A continuación, PRIMICIAS le presenta una síntesis de lo ocurrido con cada iniciativa:

  • Un Frente sin resultados

    En junio de 2017, apenas posesionado, el presidente Lenín Moreno creó el Frente de Transparencia y Lucha contra la Corrupción.

    Esa entidad, conformada por representantes de la sociedad civil y varios miembros del gabinete ministerial, tuvo como objetivo proponer normativas y reformas.

    En diciembre de ese año, el Frente entregó a Moreno un documento que planteaba, entre otras cosas, la creación de un sistema macro de control para combatir a la corrupción.

    La creación debió hacerse vía decreto ejecutivo. Pero, el documento nunca se firmó.

  • Una Secretaría fugaz

    El presidente Moreno creó en febrero de 2019 la Secretaría Anticorrupción, adscrita a la Presidencia.
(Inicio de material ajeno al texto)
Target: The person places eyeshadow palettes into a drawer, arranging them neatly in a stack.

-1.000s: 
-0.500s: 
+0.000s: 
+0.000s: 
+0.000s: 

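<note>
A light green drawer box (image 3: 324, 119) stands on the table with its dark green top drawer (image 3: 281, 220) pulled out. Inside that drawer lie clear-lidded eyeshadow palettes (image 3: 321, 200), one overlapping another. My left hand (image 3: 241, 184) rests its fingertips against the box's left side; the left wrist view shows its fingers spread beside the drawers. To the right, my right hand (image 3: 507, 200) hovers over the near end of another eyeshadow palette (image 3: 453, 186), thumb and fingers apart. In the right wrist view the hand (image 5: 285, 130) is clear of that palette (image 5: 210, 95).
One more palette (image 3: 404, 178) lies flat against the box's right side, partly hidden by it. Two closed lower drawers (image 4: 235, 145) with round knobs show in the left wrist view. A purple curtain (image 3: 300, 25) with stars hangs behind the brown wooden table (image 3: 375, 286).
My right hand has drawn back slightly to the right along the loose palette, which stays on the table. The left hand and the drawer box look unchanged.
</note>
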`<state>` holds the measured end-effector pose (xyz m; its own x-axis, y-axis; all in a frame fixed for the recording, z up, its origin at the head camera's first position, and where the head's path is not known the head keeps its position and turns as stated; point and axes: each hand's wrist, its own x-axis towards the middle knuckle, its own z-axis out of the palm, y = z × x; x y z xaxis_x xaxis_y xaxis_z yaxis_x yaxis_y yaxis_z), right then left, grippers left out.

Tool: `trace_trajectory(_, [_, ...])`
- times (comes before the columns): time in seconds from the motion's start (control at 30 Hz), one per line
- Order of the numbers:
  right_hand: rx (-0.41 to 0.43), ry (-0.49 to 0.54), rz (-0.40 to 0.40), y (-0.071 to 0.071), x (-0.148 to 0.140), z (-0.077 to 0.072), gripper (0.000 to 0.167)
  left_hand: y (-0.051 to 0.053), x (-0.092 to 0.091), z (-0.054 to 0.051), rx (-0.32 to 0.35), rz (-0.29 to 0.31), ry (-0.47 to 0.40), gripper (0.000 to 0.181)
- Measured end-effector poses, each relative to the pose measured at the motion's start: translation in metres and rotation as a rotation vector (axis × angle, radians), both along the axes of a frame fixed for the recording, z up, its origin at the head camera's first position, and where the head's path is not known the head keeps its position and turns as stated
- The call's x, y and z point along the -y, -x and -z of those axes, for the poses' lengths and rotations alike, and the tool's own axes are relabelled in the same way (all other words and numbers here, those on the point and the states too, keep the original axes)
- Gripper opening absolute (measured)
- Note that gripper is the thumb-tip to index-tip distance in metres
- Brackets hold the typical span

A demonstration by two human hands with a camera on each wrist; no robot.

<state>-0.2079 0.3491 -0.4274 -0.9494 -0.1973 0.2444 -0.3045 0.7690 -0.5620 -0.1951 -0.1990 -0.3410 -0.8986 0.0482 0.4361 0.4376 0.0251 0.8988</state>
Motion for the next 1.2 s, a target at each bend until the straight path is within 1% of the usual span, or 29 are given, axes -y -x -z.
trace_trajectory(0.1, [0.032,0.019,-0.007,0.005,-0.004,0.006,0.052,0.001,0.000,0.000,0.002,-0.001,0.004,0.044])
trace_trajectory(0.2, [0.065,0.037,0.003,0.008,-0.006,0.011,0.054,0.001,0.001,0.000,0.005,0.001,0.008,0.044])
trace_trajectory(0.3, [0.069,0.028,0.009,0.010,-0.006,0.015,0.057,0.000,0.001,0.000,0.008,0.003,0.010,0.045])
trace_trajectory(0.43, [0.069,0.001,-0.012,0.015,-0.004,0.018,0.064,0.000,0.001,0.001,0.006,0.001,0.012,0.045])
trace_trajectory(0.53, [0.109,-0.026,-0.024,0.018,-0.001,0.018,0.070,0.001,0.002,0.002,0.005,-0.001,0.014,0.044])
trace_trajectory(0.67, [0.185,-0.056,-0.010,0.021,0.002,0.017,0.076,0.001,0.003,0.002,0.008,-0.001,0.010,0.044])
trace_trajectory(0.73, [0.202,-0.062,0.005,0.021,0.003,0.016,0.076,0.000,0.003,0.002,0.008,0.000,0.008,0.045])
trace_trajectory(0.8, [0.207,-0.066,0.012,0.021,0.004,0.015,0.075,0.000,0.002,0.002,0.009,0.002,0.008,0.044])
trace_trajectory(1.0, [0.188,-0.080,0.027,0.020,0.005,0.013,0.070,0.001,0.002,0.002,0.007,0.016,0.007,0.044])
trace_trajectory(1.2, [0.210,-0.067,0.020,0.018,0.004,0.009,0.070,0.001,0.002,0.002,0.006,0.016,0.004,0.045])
Y nombró como su titular a Iván Granda.

    Ocho meses después, el funcionario pasó a ser Ministro de Inclusión Económica y Social (MIES) y su puesto lo ocupó Dora Ordóñez, quien era su subsecretaria.

    Ordóñez renunció a finales de 2019, y el presidente nombró a su tercer Secretario Anticorrupción, José de la Gasca. 
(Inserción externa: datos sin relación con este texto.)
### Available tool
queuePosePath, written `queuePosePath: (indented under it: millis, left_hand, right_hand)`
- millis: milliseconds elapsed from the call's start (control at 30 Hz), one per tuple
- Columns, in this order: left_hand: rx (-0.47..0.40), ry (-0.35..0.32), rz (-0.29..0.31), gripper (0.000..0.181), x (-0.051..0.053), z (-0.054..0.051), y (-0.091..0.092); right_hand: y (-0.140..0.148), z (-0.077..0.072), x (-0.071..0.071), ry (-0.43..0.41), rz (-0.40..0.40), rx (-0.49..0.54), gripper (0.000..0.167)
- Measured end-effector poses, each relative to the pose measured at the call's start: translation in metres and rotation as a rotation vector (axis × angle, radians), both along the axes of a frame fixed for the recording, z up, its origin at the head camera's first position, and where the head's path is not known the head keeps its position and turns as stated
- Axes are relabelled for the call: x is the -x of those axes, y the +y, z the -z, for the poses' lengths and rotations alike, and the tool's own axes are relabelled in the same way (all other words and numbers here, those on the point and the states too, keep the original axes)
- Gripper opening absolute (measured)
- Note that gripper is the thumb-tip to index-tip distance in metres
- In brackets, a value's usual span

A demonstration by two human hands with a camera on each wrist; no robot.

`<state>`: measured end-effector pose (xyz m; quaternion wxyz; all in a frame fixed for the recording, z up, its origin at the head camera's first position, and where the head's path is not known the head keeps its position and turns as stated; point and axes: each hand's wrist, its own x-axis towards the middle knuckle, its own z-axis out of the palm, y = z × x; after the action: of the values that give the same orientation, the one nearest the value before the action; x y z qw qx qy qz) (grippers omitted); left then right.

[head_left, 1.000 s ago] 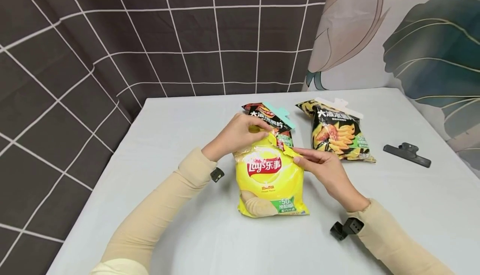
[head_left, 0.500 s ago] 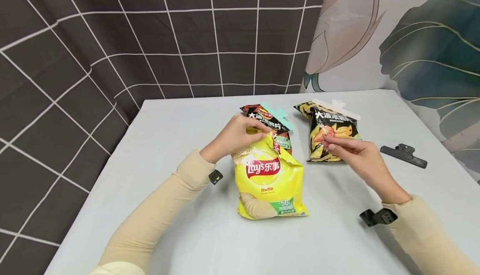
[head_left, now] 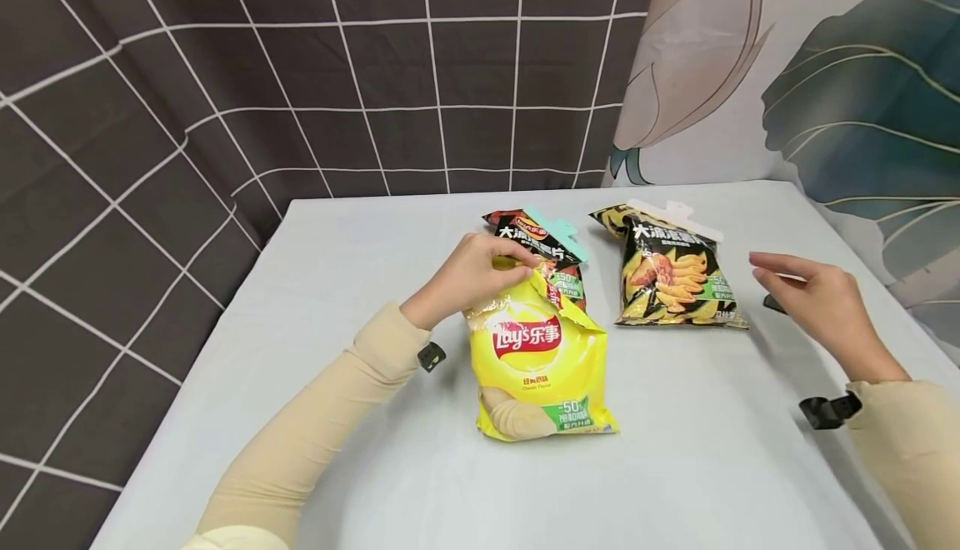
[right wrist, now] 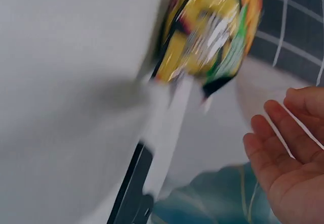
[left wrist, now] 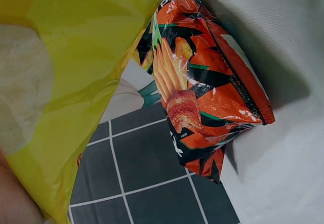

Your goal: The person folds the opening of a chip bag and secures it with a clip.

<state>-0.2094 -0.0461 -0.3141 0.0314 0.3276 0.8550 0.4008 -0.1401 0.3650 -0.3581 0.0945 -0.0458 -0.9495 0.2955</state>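
A yellow Lay's chip bag [head_left: 536, 367] stands upright on the table, its top folded over. My left hand [head_left: 476, 275] pinches that folded top at its left end. In the head view my right hand [head_left: 825, 300] hovers above the black bag clip [head_left: 774, 304] and covers most of it. The right wrist view shows the fingers [right wrist: 276, 133] loosely extended and holding nothing, with the black clip [right wrist: 132, 183] lying apart from them on the table.
Behind the yellow bag sits a black-and-red chip bag [head_left: 525, 229] with a teal clip [head_left: 558, 233]. To its right lies a black-and-yellow chip bag [head_left: 671, 275] with a white clip [head_left: 675, 218]. A dark gridded curtain [head_left: 390, 67] hangs beyond the table [head_left: 360, 267].
My right hand has let go of the yellow bag's folded top and moved right, past the black-and-yellow bag, to over the black clip. The left hand stays in place on the bag.
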Motion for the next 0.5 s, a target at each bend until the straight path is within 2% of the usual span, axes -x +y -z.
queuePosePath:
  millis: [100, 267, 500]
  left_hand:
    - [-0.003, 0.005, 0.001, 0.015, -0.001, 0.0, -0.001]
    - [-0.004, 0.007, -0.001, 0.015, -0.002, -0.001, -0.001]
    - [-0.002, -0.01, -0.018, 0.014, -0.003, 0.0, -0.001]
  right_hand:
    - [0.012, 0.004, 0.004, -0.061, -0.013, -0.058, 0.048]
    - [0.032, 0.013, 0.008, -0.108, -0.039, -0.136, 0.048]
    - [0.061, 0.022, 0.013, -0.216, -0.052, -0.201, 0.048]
    Pero, tras las críticas de la fiscal Salazar a la entidad, el 22 de mayo de 2020, Moreno firmó el decreto de supresión de esa instancia.

  • Una Comisión que nunca se inauguró

    El 13 de mayo de 2019, Lenín Moreno anunció la creación de una Comisión de Expertos Internacionales de Lucha Contra la Corrupción en Ecuador (Ceicce), con la guía de Naciones Unidas.

    La agrupación tenía como objetivo asesorar y fortalecer las instituciones del Estado y establecer mecanismos más rápidos de prevención para impedir actos de corrupción.

    Sin embargo, en noviembre de ese año terminaron los 180 días de plazo para que el organismo alcanzara su viabilidad jurídica y diplomática para ejercer funciones. Y el Ejecutivo extendió el plazo otros 90 días, que terminaron en febrero de 2020.

    Aunque el entonces canciller José Valencia advirtió que no sería fácil crear legalmente el sustento para que el organismo funcione, ya que se requiere la aprobación de una ley específica por parte de la Asamblea y de la Corte Constitucional.

    Lo que nunca ocurrió, y la Comisión nunca funcionó.